Captain Bhagwan Singh
Captain Bhagwan Singh Chahar (1916 – 1995) was a unique diplomat, a radical student leader, army officer, Indian Administrative Service officer, High Commissioner of India to Fiji and a devoted social worker.
Captain Bhagwan Singh was born on 1 April 1916 in a Hindu Jat family of Chahar clan in village Jain Gara of Kirawali Tehsil in Agra district of Uttar Pradesh in India. His father’s name was Bere Singh. Bere Singh was in Fiji colonial service. He left for Fiji immediately after the birth of Bhagwan Singh. In 1925, after 15 years of service in Fiji, his constant battles with the authorities and his worsening asthma persuaded his father Bere Singh to return to India on premature retirement. Bhagwan Singh could first see his father after almost nine years when he finally returned to India in 1925.
He was admitted to Victoria High School and put in boarding in the Jat House in Agra.
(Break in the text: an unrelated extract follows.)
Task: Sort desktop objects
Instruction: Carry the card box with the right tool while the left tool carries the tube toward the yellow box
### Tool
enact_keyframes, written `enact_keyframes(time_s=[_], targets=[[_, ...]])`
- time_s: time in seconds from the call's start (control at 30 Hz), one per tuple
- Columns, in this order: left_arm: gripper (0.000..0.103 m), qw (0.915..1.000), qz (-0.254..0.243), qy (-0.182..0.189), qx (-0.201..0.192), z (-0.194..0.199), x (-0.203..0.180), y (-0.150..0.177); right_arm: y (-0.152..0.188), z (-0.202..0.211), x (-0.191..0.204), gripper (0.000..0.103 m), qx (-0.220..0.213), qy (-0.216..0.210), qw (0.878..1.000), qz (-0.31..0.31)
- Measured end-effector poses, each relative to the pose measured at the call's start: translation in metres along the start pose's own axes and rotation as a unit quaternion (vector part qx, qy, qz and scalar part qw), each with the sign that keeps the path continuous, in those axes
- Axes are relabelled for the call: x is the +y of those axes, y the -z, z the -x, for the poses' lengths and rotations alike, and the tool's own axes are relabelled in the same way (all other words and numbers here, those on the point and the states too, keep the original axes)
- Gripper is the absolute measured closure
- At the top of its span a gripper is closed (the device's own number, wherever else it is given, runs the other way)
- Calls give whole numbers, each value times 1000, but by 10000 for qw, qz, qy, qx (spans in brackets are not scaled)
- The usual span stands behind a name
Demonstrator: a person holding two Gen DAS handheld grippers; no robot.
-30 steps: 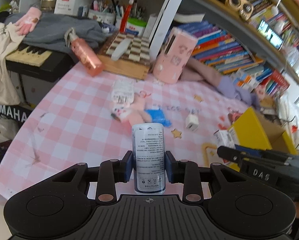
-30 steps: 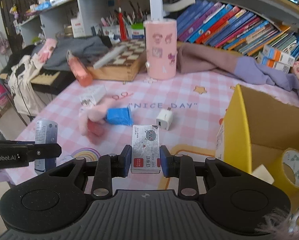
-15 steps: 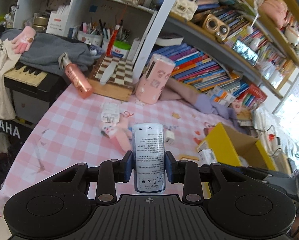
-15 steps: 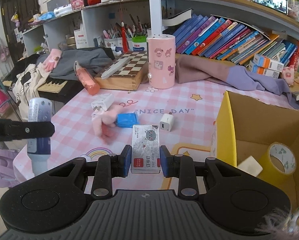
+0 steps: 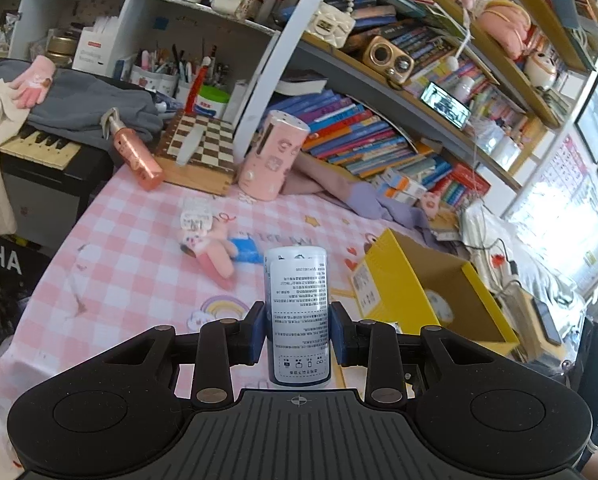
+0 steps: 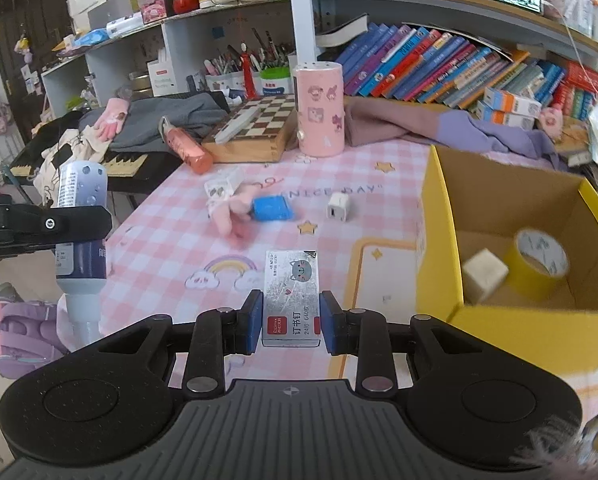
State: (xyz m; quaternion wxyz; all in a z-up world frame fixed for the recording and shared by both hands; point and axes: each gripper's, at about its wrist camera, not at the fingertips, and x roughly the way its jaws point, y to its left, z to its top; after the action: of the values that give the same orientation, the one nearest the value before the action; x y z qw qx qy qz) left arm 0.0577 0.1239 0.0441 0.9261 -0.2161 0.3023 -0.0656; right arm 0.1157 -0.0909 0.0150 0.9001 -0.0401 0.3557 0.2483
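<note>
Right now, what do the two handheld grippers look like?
Both match: the left gripper and right gripper have a matte black ribbed body with a small crosshair mark, round side discs, black linkages with silver pivot pins, and blue pads on the fingers. No cables or sleeves visible.

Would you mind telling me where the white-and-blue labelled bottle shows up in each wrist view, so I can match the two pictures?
Left wrist view: the bottle stands upright at lower centre, clamped in the left gripper.
Right wrist view: the bottle is at the far left edge, held off the table.
Shared landmark: the yellow cardboard box, on the right of both pictures.
</note>
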Motion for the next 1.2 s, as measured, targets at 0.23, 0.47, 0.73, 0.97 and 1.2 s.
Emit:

He did not understand English and could hardly read a few words. Under these circumstances he was compelled to find solace in the ‘Satyagrah’ movement. Later his father forced to join back the school and he was admitted to Government High School Agra. He did his High School from Government High School Agra in 1934.
After passing out from High School he joined Agra College. It was a turbulent time for the nation. Bhagwan Singh joined the mass movements and enrolled himself in Arya Samaj, graduated into the Nagri Pracharini Sabha and was drafted into Hindi Journalism. He came in contact with Vijay Singh Pathik of Bijaulia Kisan Satyagrah fame in Mewar and started working for his weekly ‘Sanghars’, launched in collaboration with Acharya Narendra Dev. He was one of the signatories of the Uttar Pradesh Students Federation Charter. He joined the U.P. Socialist leadership, which formed the radical group of the national struggle for independence.
Bhagwan Singh completed his MA degree in History from Agra College, Agra in 1940. Later during the Second World War, at the behest of Sir Chhotu Ram, he accepted King’s commission in the army and became second lieutenant. In 1943 he was promoted as Captain and since then he was known as Captain Bhagwan Singh through out his life.
Joined Indian Administrative Service
Subsequent to his selection in the war-reserved vacancies in the I.C.S. he was posted as Assistant Magistrate, Allahabad, in 1945. He was town Rationing officer Prayag. Later he was appointed group-testing officer of Federal Public Service Commission Board. He was the first Jat Indian Administrative Service officer.
As a civil servant he got various assignments as under: 1948: Collector Bulandshahr 1950: Deputy Commissioner Raibareli 1953: Chairman Central Tractor Organization, Delhi 1957: Joint Secretary, Rehabilitation Ministry, Branch Secretariat, Calcutta 1959: Managing Director, Jammu and Kashmir Minerals Ltd., In Industrial Management Pool. 1964: Commissioner Municipal Corporation, Delhi 1965: Chairman Indian Tea Board Calcutta 1971 - 1976: High Commissioner of India to Fiji, Tonga, Nauru and other South Pacific countries.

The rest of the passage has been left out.